The three of us returned to Graz after our short trip together.

Back to school! On the train ride back, I was working hard on my German homework and studying hard for my exam. Fortunately, I had two German speakers to help me :)

Kraków, Poland

This trip has got to be the most exciting one I’ve ever had. We carpooled our way from Graz to Krakow. It was a very long drive in an awesome Mercedes, going at over 180km/h on straight, empty roads. Our driver was a nice Austrian guy with a girlfriend from Krakow, and he was visiting her over the weekend, so he would drive us back to Graz on the Sunday too. I spent most of the journey chitchatting with him while Peiwen and Franco dozed off in the backseat. I surprised myself at how much I could talk to him.

We arrived in Krakow at almost midnight. The wind was crazy and just a minute out of the car was unbearable. We were Couchsurfing again. After our driver dropped us off, we tried buzzing our host through the telecom, but it didn’t work and neither did we understand the instructions because they were written in Polish. Polish, by the way, not the easiest language to learn.
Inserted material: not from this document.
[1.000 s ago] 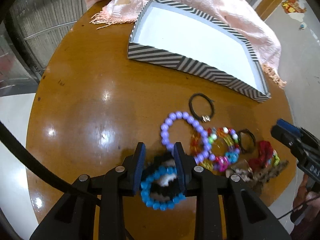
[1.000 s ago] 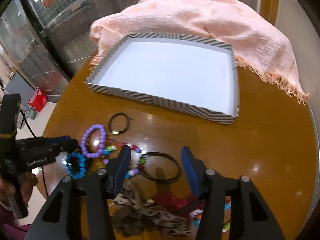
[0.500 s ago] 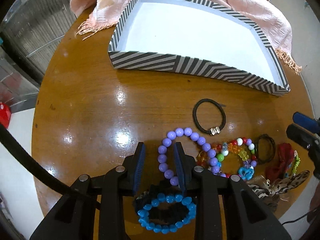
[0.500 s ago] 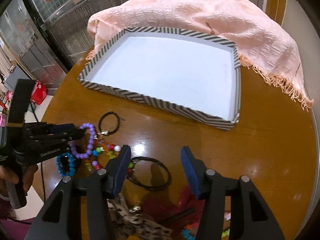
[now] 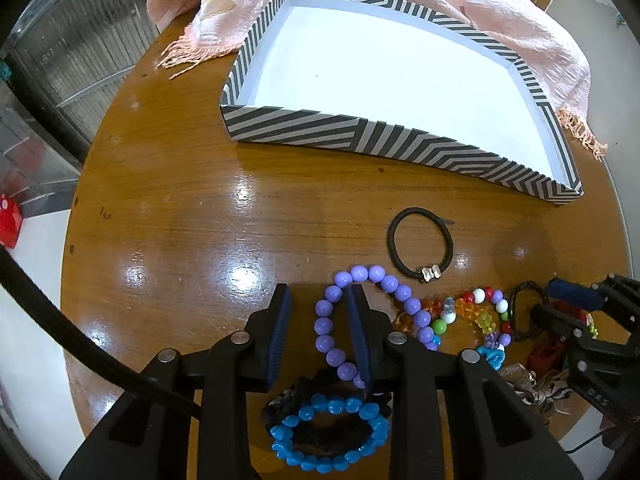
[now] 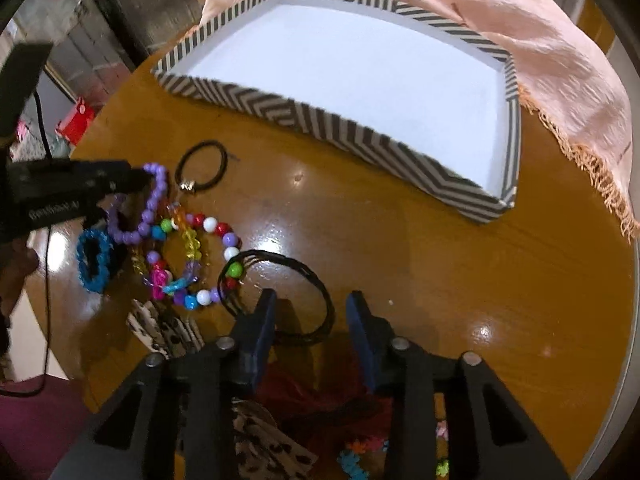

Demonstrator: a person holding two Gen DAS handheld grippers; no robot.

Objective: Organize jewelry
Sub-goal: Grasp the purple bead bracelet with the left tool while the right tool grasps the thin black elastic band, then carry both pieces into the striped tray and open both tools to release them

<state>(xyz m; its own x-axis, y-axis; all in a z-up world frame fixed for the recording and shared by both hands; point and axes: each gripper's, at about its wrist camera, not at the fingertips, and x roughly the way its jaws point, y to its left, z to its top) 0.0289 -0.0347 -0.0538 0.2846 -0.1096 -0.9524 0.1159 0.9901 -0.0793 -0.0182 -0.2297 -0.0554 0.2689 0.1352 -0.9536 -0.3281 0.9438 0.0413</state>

After standing in the cold for what seemed like an hour (but probably was about half the time), we found our host (by the grace of God) and we slept peacefully that night in his room. The next morning, we cooked breakfast together before leaving for the Old Town. We only stayed one night at our first host’s place, as he was going out of the country. We were going to move to another place later that night.

As we were leaving, it started to snow. This was my first time seeing snow in almost two decades (excluding from inside the car on the way to Krakow)! We were all so excited!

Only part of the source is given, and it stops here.